# Anyone else turn miniatures?



## fmw1969 (Oct 14, 2007)

Hiya,

I was wondering if there is anyone else here as mad as I am.
I am addicted to turning AND miniatures.
All scales - 1/6th, 1/12th, 1/24th & TLAR (That Looks About Right!)
Here's a few of mine.


----------



## stuart (Jan 20, 2008)

I like 'em . My grandpa made mini doggies using nothing but a pen size chipper and his hands.


----------



## john lucas (Sep 18, 2007)

Excellent job. A little large by my standards.  just kidding I do like to do miniatures to scale. I usually use the doll house size which is 1" = a foot. If I ever get a warm day in the shop I'll get back on my quest to turn the smallest goblet.


----------



## stuart (Jan 20, 2008)

awesome


----------



## littlebuddha (Aug 25, 2007)

Only mad dogs and englishmen, nice work never really done any minature stuff, does not do much for me, no flame but every one to his or hers. But always nice to see good work, and your in the UK so it the best of british:thumbsup: John whats the dirty little marks on your hand:laughing: LB..

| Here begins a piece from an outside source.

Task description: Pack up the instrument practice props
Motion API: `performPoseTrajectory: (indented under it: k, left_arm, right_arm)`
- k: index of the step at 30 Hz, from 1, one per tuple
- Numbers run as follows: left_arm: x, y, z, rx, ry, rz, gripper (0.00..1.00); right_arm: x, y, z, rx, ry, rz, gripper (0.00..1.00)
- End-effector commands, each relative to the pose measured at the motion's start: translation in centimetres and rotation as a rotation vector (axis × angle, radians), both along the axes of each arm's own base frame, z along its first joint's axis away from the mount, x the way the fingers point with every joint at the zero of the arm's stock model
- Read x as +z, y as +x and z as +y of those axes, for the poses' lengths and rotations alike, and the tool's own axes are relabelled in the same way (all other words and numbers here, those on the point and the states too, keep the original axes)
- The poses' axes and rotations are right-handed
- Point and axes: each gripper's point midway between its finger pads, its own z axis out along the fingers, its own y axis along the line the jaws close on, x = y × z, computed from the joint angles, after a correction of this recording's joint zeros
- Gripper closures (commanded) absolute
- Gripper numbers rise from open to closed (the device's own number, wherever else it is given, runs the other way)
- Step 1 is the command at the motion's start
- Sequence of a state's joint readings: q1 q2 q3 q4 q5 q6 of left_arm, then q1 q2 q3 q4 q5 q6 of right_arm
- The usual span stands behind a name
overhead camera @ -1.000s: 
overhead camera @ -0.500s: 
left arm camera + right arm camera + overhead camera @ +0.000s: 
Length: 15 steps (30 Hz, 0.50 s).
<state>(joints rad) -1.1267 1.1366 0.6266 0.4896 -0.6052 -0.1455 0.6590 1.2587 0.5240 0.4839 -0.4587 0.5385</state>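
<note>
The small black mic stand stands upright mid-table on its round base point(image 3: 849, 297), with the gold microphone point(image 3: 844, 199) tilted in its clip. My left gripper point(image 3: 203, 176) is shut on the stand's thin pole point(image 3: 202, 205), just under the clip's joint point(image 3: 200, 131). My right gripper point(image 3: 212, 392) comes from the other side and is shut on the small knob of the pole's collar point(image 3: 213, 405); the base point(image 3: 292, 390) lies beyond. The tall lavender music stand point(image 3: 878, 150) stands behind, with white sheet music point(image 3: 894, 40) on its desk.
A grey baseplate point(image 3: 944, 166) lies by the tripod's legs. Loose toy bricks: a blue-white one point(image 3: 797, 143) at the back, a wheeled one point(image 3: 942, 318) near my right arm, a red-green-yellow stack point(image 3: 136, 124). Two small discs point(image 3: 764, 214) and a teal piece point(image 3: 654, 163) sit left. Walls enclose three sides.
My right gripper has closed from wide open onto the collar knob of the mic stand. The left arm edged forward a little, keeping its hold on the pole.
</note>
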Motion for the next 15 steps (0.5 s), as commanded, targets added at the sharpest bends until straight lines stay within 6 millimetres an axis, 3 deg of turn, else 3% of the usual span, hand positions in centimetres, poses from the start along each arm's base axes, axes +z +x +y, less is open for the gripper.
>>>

http://www.shapewood.co.uk


----------



## john lucas (Sep 18, 2007)

I started doing them because I hate to waste wood. I would make an ornament or small box and have this little tapered piece of wood left on the wasteblock. I was cutting this piece off using a bowl gouge and there was a hollow vessel sort of shape there before it came completely off. I thought wow I wonder if I can hollow that, so I did. The rest is history. 
They are really bad sellers for me. I guess I just don't have the market. They bring people in the booth but they never buy the miniatures. I do them now just for fun and the challenge.
By the way I love the Honey dipper and bowl. That's brilliant.


----------



## fmw1969 (Oct 14, 2007)

Thanks Guys. :smile: 

I love your goblets John. Try listing a few on ebay, under handmade items, dollhouse miniatures. People seem to like the diddy scale items. :thumbsup:


----------



## littlebuddha (Aug 25, 2007)

Fiona, Your not related to a geoff and kieth are you.


----------



## Mitch Cholewinski (Mar 11, 2007)

fmw1969
Great work. Real nice. Mitch


----------



## fmw1969 (Oct 14, 2007)

Thanks Mitch.:icon_smile: 

I don't think so LB, Sir. Although I don't know everyone on his side of the family. I know his Dad was a yorkshire lad!


----------